(Collection entries)
▬▬▬▬▬▬▬▬▬▬
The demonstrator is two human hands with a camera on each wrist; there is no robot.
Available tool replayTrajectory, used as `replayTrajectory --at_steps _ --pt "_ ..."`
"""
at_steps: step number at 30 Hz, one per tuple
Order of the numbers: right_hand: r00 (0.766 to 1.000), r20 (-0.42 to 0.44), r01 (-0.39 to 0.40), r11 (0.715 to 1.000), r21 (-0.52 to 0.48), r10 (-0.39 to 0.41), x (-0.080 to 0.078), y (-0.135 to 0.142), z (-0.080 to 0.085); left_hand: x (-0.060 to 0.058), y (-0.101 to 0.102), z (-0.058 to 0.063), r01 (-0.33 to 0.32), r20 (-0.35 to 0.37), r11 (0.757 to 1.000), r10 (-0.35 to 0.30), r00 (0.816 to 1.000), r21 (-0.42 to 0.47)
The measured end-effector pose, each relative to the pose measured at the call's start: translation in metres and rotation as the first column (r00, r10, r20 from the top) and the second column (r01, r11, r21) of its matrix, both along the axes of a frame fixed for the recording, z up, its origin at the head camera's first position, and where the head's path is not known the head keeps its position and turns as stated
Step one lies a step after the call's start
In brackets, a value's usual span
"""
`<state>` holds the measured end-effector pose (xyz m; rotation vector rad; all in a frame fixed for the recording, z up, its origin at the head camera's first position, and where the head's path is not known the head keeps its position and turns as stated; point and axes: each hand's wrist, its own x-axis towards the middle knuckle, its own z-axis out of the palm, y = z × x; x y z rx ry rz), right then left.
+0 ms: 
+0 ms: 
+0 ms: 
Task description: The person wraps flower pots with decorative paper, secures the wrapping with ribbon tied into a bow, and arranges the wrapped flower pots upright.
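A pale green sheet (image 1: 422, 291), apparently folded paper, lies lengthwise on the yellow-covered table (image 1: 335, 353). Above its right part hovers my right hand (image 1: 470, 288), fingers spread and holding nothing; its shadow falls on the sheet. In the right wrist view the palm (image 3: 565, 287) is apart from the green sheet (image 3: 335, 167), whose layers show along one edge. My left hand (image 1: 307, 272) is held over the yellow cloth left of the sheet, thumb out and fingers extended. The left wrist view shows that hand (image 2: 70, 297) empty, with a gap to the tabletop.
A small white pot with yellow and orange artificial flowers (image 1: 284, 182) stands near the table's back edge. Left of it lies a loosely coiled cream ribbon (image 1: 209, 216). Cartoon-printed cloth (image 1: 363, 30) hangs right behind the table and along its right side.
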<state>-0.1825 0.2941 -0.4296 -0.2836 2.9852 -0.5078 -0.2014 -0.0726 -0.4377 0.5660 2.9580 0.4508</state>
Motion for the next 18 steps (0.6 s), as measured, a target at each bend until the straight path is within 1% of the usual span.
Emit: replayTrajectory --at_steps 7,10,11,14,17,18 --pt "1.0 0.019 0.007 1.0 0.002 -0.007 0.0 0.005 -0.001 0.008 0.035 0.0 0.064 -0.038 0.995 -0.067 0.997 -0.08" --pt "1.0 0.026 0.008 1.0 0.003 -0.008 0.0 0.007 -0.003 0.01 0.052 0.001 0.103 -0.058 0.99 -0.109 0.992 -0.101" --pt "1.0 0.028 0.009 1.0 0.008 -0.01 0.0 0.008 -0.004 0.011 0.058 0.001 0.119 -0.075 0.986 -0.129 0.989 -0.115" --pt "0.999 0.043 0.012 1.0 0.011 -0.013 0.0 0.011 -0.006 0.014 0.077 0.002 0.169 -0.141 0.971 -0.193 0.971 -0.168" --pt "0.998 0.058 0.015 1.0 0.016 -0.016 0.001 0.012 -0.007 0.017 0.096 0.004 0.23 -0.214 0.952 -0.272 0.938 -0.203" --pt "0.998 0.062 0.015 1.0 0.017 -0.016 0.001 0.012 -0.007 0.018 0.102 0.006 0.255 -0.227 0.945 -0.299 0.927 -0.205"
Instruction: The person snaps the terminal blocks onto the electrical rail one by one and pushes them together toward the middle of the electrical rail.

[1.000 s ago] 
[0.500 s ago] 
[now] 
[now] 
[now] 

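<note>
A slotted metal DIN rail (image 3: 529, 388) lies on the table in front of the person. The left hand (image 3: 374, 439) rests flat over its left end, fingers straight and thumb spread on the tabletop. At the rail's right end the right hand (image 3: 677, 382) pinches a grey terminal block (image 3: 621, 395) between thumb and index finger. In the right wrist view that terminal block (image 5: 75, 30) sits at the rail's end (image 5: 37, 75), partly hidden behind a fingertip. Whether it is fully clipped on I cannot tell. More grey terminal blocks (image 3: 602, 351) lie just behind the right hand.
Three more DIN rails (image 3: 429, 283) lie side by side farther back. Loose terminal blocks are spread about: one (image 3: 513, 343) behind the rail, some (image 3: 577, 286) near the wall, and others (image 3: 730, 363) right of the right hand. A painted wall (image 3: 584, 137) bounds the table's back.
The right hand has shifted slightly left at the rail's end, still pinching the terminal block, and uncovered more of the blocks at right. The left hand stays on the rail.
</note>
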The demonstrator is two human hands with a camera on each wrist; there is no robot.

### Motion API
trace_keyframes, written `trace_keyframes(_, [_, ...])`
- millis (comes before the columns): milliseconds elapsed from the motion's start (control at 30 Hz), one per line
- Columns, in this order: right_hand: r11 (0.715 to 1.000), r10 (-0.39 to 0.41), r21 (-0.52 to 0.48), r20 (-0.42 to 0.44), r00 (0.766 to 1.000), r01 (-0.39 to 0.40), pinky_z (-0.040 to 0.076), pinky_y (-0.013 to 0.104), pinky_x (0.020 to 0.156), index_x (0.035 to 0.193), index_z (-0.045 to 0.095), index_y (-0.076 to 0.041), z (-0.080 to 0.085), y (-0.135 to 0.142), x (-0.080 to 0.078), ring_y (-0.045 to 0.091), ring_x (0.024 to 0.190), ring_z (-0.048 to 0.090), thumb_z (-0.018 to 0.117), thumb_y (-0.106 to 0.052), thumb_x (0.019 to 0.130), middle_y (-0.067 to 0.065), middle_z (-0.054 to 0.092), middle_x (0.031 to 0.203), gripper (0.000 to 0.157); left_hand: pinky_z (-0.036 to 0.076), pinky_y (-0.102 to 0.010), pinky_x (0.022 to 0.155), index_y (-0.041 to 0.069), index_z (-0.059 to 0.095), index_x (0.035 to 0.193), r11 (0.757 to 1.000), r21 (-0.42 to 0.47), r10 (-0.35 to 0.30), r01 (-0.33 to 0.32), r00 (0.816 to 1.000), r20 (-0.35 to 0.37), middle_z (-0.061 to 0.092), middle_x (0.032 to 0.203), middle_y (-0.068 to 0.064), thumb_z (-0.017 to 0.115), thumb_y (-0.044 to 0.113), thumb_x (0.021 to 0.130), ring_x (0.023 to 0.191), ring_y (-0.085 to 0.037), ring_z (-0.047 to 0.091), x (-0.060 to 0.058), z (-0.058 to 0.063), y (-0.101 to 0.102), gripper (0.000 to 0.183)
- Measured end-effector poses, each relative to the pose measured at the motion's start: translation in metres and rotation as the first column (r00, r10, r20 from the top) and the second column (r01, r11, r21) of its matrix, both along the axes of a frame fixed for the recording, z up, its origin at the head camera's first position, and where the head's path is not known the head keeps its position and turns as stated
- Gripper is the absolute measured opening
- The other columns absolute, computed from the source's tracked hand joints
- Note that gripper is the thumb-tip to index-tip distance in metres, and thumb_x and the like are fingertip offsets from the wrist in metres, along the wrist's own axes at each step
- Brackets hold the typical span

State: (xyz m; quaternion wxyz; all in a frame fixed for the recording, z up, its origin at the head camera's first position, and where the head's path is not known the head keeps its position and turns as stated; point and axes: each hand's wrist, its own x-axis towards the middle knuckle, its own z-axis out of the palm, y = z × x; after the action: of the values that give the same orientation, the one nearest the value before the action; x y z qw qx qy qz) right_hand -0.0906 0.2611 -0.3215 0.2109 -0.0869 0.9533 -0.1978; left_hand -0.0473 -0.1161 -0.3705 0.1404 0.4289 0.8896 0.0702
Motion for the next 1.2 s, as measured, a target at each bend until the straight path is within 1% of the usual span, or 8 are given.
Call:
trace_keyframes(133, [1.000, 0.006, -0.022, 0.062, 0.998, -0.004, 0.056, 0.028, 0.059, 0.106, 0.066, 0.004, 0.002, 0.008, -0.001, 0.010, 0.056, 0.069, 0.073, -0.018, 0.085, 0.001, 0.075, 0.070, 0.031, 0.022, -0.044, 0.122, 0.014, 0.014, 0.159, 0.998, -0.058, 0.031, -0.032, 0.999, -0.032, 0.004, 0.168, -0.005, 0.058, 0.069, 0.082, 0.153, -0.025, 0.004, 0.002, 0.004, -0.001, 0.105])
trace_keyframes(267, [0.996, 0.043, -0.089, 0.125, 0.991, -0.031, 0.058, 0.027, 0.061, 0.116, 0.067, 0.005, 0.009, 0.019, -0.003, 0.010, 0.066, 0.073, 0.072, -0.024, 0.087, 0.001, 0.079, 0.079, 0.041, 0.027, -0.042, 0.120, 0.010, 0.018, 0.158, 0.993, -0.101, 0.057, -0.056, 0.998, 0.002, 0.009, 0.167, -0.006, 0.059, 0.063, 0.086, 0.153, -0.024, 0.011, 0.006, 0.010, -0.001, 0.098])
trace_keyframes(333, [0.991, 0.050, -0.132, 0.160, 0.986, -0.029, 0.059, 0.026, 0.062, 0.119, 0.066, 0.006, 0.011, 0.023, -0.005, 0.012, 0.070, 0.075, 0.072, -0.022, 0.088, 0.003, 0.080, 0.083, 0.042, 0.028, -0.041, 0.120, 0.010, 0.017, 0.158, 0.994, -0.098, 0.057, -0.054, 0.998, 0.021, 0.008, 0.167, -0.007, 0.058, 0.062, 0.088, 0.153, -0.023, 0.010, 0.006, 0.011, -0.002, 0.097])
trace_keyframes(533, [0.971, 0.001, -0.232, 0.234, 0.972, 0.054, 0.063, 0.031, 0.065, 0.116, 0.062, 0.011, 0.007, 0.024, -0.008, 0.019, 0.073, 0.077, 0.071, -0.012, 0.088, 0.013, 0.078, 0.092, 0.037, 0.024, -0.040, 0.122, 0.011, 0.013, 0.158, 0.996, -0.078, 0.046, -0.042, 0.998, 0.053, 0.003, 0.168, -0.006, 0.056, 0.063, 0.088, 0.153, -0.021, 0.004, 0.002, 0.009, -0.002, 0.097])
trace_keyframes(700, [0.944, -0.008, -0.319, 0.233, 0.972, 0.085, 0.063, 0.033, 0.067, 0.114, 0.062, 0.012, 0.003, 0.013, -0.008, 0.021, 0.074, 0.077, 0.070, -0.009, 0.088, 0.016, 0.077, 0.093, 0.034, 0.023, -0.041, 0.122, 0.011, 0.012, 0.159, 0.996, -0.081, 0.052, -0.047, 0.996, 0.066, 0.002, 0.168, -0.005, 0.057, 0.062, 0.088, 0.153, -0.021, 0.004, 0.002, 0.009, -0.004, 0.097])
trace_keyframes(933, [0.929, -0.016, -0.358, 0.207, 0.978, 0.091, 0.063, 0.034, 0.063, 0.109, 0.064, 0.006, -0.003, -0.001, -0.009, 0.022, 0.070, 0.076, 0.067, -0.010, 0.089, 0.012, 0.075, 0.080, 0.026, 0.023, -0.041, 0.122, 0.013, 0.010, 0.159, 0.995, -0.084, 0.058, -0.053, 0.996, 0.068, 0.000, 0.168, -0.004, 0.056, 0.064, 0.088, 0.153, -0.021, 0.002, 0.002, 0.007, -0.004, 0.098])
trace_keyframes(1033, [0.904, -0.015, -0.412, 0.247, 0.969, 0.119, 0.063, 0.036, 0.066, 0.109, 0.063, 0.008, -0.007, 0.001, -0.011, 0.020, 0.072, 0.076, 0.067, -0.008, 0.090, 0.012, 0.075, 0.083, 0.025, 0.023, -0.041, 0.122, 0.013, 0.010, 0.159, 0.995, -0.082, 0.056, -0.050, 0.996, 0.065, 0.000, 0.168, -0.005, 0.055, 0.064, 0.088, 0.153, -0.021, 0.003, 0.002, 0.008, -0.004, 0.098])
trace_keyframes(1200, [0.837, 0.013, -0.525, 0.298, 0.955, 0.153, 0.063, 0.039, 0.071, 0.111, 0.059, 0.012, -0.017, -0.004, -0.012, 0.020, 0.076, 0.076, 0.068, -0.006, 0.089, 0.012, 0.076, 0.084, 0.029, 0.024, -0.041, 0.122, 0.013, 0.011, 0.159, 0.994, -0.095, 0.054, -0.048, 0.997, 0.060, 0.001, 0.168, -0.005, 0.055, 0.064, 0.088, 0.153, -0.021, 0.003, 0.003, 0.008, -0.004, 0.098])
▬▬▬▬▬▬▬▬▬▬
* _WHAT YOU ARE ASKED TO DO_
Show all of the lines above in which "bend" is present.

* _ANSWER SPACE_
Motion for the next 18 steps (0.6 s), as measured, a target at each bend until the straight path is within 1% of the usual span.
Motion for the next 1.2 s, as measured, a target at each bend until the straight path is within 1% of the usual span, or 8 are given.

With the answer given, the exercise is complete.